Is Long distance worth it all in the end? All i'm getting is grief!

posted 3 years ago in Long Distance Relationships
Post # 3
10906 posts
Sugar Beekeeper
  • Wedding: May 2009


You’re right. Distance is the least of your problems in this situation, except for the fact that it’s enabled your SO to get away with not actually having a relationship with you, but, rather, a series of well-planned, well-controlled, well-scripted dates over which you apparently have been able to have little or no say.

This isn’t a relationship. He’s making you litte more than a character in his own, monthly fantasy adventures.

This situation is riddled with red flags. I’m asking myself why he is so controlling? Why is everything on HIS terms? Why is everything so carefully planned and scripted at ALL times? Could he possibly even be secretly married or involved with someone else?

My relationship with my DH was the result of our meeting online. We, too, were long distance during our entire relationship. We only saw each other two or three times a month. However, we were very involved in each other ‘s lives by phone when we were not together. We each planned our time together. We met each other’s family and friends and church families. We had a relationship that existed in the real worlds in which we each lived. To me, that is essential if you’re to be able to determine if you’re compatible and able to fit into each other’s real lives.

Post # 4
251 posts
Helper bee

I’m in a LDR too, I get it. Right now he is in South America and I’m in the US! 

Anyway, when I read your post it seems like he is either super Type A personality or there is someone else, hence why he must plan all trips ahead of time and is not looking for marriage. I don’t mean to be a downer just giving some outside perspective.

I think you deserve better. Someone who is crazy about you and ready to marry you and wants to tell the world! 

Post # 6
2419 posts
Buzzing bee
  • Wedding: May 2013

He’s neatly putting all the guilt on you, isn’t he?

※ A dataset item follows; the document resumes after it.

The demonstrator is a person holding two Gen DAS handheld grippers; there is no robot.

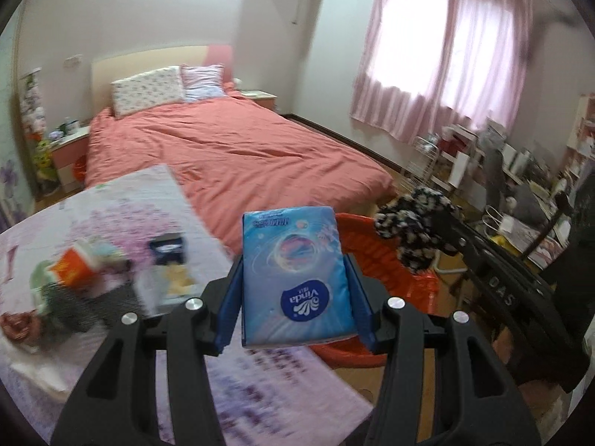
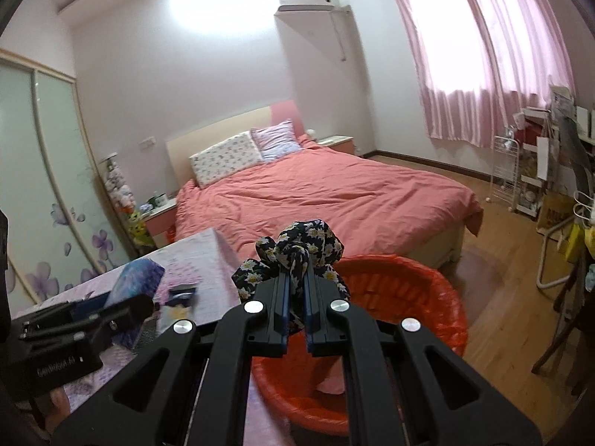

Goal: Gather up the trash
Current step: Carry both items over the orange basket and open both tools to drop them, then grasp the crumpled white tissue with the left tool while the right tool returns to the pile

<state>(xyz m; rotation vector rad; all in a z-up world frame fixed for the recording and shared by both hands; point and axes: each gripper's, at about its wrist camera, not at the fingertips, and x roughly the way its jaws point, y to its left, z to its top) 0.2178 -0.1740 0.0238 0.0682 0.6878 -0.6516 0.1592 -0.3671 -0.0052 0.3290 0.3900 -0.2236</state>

It’s not unreasonable for you to ask where this relationship is going and doing so is not being negative. However, his determination to cut you off from pursuing this conversation suggests to me that he isn’t actually IN a relationship with you. Instead, as a pp has said, you have a neatly scripted series of encounters on his terms.

This situation could go on forever, I fear, with him constantly finding reasons to divert you from the real issues and you hanging on interminably. I think you could do far better, to be honest, and I think you should seriously consider the viability of this relationship.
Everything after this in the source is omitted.